ABOUT THIS TASK: Where in the data below does the word "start" appear? Copy each line that holds it.
########################################
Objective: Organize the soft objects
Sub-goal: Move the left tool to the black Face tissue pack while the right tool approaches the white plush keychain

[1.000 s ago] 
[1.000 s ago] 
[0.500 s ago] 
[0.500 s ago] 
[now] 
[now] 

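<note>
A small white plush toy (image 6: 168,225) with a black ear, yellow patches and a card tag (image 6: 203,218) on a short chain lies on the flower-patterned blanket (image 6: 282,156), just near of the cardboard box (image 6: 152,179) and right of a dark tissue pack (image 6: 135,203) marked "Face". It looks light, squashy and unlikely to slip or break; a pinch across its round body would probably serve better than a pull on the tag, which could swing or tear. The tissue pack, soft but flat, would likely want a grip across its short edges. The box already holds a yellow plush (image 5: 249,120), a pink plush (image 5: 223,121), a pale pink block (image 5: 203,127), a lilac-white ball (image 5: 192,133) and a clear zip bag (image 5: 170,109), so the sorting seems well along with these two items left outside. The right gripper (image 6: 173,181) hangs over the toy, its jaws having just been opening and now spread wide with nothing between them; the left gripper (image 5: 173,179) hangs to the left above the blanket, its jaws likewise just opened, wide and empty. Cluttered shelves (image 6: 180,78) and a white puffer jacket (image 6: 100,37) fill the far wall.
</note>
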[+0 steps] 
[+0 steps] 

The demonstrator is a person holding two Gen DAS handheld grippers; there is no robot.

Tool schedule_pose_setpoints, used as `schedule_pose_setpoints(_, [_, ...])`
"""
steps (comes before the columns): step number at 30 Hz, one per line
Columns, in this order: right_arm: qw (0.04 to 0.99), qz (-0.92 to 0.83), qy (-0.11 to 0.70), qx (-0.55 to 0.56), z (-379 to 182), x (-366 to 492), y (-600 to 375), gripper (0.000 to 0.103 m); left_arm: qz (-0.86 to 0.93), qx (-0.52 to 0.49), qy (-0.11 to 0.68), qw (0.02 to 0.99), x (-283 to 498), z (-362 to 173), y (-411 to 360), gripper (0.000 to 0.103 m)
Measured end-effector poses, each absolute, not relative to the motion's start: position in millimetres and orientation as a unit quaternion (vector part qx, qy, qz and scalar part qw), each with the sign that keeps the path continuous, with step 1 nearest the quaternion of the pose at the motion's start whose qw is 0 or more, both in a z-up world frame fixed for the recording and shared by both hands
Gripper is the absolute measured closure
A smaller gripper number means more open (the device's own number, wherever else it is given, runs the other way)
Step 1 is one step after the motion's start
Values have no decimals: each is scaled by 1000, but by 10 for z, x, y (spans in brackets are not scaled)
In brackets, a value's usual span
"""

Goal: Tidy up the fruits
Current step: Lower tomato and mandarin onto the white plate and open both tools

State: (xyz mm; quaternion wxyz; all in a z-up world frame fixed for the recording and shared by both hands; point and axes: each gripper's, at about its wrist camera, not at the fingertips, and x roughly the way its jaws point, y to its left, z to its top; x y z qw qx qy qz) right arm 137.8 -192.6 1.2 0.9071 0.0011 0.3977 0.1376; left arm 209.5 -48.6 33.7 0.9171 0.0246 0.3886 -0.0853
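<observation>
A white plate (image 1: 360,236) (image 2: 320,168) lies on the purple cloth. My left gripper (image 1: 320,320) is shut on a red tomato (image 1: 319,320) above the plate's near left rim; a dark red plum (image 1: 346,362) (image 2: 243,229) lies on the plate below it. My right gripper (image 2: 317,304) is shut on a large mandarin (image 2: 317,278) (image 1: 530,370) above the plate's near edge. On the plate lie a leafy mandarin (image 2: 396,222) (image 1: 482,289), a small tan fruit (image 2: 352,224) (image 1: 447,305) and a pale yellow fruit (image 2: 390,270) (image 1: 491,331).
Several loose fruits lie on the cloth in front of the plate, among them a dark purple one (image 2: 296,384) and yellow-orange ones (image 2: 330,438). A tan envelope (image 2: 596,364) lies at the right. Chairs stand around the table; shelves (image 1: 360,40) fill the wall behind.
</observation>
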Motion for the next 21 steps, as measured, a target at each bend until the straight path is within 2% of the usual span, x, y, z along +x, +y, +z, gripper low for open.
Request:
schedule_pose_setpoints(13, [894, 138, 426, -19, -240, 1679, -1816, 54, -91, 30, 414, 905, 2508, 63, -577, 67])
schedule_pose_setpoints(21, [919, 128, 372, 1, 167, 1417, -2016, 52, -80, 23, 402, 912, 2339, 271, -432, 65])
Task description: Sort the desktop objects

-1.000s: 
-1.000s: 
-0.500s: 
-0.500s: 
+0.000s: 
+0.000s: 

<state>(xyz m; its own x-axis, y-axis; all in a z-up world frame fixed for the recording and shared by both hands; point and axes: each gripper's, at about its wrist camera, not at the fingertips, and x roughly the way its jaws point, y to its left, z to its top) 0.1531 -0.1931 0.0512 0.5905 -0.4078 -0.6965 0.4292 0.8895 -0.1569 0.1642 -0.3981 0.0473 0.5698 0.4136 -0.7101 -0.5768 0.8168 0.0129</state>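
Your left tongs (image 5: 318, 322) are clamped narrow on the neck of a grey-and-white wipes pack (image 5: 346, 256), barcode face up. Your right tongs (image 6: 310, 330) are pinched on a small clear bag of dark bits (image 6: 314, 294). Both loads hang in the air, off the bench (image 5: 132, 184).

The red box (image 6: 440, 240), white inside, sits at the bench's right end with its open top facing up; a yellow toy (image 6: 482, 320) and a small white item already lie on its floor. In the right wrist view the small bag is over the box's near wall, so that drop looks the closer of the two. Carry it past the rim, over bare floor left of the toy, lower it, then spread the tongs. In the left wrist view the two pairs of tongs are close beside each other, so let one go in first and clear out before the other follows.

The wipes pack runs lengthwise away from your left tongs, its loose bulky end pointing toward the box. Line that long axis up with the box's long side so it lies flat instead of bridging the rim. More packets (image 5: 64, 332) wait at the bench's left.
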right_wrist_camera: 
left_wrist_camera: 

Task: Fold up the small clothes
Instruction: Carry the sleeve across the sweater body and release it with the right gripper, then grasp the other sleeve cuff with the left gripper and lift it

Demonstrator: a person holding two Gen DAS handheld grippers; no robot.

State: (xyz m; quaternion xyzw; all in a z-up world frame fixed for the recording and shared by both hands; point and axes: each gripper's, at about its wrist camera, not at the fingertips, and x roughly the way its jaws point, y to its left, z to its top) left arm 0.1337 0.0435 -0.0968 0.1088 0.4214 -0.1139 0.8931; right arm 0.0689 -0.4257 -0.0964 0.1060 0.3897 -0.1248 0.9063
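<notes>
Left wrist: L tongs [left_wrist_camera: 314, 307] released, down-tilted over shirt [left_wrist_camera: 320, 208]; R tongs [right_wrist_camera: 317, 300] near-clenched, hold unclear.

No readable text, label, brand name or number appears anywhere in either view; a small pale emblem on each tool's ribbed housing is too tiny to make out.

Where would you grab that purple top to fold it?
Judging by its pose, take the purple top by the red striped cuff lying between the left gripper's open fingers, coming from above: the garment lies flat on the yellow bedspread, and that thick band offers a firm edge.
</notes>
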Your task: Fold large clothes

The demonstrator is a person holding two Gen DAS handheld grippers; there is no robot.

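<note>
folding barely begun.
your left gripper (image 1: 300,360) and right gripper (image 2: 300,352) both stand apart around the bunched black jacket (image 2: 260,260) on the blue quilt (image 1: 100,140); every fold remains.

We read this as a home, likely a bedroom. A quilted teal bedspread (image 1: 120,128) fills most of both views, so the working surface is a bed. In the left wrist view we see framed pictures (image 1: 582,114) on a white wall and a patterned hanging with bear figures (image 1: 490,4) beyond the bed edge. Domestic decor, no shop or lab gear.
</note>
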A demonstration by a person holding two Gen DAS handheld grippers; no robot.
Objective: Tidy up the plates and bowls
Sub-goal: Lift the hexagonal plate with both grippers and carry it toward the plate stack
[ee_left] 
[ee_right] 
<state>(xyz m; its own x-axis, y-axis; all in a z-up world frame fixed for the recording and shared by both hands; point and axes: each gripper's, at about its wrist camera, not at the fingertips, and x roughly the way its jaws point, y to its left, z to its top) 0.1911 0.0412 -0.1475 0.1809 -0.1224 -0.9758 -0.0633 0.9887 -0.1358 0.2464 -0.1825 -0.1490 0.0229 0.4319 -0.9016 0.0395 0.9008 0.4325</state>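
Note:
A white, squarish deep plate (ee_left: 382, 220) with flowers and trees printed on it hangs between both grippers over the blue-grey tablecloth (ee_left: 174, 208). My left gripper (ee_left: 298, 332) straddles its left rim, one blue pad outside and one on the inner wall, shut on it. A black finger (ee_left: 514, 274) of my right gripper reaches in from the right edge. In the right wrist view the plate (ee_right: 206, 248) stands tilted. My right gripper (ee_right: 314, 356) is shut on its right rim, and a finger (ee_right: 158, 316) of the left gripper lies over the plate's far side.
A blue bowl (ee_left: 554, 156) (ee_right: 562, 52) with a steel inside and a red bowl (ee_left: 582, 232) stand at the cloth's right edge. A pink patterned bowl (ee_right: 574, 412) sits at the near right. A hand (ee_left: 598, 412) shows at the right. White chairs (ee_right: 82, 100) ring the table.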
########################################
YOUR RESPONSE:
Measured end-effector poses, each absolute, not relative to the motion's start: position in millimetres and orientation as a unit quaternion (vector part qx, qy, qz and scalar part qw), each with the sign that keeps the path continuous, with step 1 nearest the quaternion of the pose at the motion's start whose qw is 0 or more, both in a z-up world frame fixed for the recording and shared by both hands
Step 1 is one step after the motion's start

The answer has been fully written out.